EXERCISE:
Every record below should be printed exactly as it appears.

EXTRACTED ENTRIES:
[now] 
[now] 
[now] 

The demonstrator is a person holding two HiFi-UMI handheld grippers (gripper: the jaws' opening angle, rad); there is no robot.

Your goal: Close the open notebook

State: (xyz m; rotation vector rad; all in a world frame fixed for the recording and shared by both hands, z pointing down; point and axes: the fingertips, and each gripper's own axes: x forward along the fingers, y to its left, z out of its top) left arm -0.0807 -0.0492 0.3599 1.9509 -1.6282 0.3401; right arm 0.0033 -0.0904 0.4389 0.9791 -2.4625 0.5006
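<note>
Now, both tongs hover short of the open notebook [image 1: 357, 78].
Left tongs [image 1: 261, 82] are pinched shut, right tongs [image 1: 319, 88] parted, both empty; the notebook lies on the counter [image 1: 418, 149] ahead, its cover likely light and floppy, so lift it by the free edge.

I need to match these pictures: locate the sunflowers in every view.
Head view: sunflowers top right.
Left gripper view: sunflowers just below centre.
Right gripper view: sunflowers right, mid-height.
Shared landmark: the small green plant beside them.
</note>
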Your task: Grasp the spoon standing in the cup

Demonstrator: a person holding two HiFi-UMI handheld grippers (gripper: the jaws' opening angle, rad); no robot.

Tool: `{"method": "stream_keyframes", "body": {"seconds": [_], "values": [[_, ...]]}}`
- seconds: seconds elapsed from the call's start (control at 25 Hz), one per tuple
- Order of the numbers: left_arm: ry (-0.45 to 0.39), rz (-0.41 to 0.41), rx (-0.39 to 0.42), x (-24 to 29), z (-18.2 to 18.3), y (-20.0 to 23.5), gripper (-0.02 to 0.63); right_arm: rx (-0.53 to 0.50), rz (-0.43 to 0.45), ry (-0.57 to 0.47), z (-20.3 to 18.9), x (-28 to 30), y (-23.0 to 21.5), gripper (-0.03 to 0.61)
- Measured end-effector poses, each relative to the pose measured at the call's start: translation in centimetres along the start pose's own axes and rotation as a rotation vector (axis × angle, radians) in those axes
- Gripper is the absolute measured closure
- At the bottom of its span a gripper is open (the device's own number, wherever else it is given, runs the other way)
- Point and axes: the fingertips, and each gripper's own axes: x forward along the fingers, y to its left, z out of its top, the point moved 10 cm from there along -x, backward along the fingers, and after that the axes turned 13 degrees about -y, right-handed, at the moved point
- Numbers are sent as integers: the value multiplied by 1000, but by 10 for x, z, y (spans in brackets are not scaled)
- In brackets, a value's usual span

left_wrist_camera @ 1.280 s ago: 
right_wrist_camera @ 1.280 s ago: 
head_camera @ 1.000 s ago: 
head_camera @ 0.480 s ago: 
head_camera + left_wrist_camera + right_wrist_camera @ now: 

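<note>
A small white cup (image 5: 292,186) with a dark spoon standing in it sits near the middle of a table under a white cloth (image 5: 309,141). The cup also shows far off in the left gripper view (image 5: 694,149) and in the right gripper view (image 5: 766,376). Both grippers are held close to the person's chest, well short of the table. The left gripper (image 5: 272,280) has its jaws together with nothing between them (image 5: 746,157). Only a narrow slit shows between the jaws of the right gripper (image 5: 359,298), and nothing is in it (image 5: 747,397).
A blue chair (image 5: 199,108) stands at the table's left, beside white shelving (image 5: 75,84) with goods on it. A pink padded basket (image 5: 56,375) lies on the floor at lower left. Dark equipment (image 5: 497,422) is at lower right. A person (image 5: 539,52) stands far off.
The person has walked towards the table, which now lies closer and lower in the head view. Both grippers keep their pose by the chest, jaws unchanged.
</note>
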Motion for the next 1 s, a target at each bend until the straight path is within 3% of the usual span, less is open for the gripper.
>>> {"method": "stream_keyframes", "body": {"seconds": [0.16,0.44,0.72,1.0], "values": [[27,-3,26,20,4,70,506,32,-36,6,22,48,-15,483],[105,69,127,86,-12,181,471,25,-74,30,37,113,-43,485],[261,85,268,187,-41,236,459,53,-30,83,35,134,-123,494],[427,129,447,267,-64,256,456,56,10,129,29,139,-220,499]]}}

YOUR SOLUTION:
[now] 
[now] 
[now] 

The demonstrator is a person holding two HiFi-UMI handheld grippers (gripper: the jaws' opening angle, rad); there is no robot.

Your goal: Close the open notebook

State: (xyz m; rotation vector rad; all in a world frame fixed for the recording and shared by both hands, z pointing down; point and axes: the fingertips, and each gripper's own axes: x forward along the fingers, y to its left, z out of its top) left arm -0.0807 -0.0492 0.3599 1.9509 -1.6282 0.3401; right arm 0.0033 -0.0904 0.4389 0.9791 -2.4625 0.5006
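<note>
Now, both tongs hover short of the open notebook [image 1: 357, 78].
Left tongs [image 1: 261, 82] are pinched shut, right tongs [image 1: 319, 88] parted, both empty; the notebook lies on the counter [image 1: 418, 149] ahead, its cover likely light and floppy, so lift it by the free edge.

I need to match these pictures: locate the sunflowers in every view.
Head view: sunflowers top right.
Left gripper view: sunflowers just below centre.
Right gripper view: sunflowers right, mid-height.
Shared landmark: the small green plant beside them.
</note>
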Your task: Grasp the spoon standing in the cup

Demonstrator: a person holding two HiFi-UMI handheld grippers (gripper: the jaws' opening angle, rad); no robot.

Tool: `{"method": "stream_keyframes", "body": {"seconds": [_], "values": [[_, ...]]}}`
- seconds: seconds elapsed from the call's start (control at 25 Hz), one per tuple
- Order of the numbers: left_arm: ry (-0.45 to 0.39), rz (-0.41 to 0.41), rx (-0.39 to 0.42), x (-24 to 29), z (-18.2 to 18.3), y (-20.0 to 23.5), gripper (-0.02 to 0.63); right_arm: rx (-0.53 to 0.50), rz (-0.43 to 0.45), ry (-0.57 to 0.47), z (-20.3 to 18.9), x (-28 to 30), y (-23.0 to 21.5), gripper (-0.03 to 0.61)
- Measured end-effector poses, each relative to the pose measured at the call's start: translation in centimetres along the start pose's own axes and rotation as a rotation vector (axis × angle, radians) in those axes
- Gripper is the absolute measured closure
- At the bottom of its span a gripper is open (the device's own number, wherever else it is given, runs the other way)
- Point and axes: the fingertips, and each gripper's own axes: x forward along the fingers, y to its left, z out of its top, the point moved 10 cm from there along -x, backward along the fingers, and after that the axes turned 13 degrees about -y, right-handed, at the moved point
- Numbers are sent as integers: the value multiplied by 1000, but by 10 for x, z, y (spans in brackets are not scaled)
- In brackets, a value's usual span

left_wrist_camera @ 1.280 s ago: 
right_wrist_camera @ 1.280 s ago: 
head_camera @ 1.000 s ago: 
head_camera @ 0.480 s ago: 
head_camera + left_wrist_camera + right_wrist_camera @ now: 

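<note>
A small white cup (image 5: 292,186) with a dark spoon standing in it sits near the middle of a table under a white cloth (image 5: 309,141). The cup also shows far off in the left gripper view (image 5: 694,149) and in the right gripper view (image 5: 766,376). Both grippers are held close to the person's chest, well short of the table. The left gripper (image 5: 272,280) has its jaws together with nothing between them (image 5: 746,157). Only a narrow slit shows between the jaws of the right gripper (image 5: 359,298), and nothing is in it (image 5: 747,397).
A blue chair (image 5: 199,108) stands at the table's left, beside white shelving (image 5: 75,84) with goods on it. A pink padded basket (image 5: 56,375) lies on the floor at lower left. Dark equipment (image 5: 497,422) is at lower right. A person (image 5: 539,52) stands far off.
The person has walked towards the table, which now lies closer and lower in the head view. Both grippers keep their pose by the chest, jaws unchanged.
</note>
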Motion for the next 1 s, a target at each bend until the straight path is within 3% of the usual span, less is open for the gripper.
>>> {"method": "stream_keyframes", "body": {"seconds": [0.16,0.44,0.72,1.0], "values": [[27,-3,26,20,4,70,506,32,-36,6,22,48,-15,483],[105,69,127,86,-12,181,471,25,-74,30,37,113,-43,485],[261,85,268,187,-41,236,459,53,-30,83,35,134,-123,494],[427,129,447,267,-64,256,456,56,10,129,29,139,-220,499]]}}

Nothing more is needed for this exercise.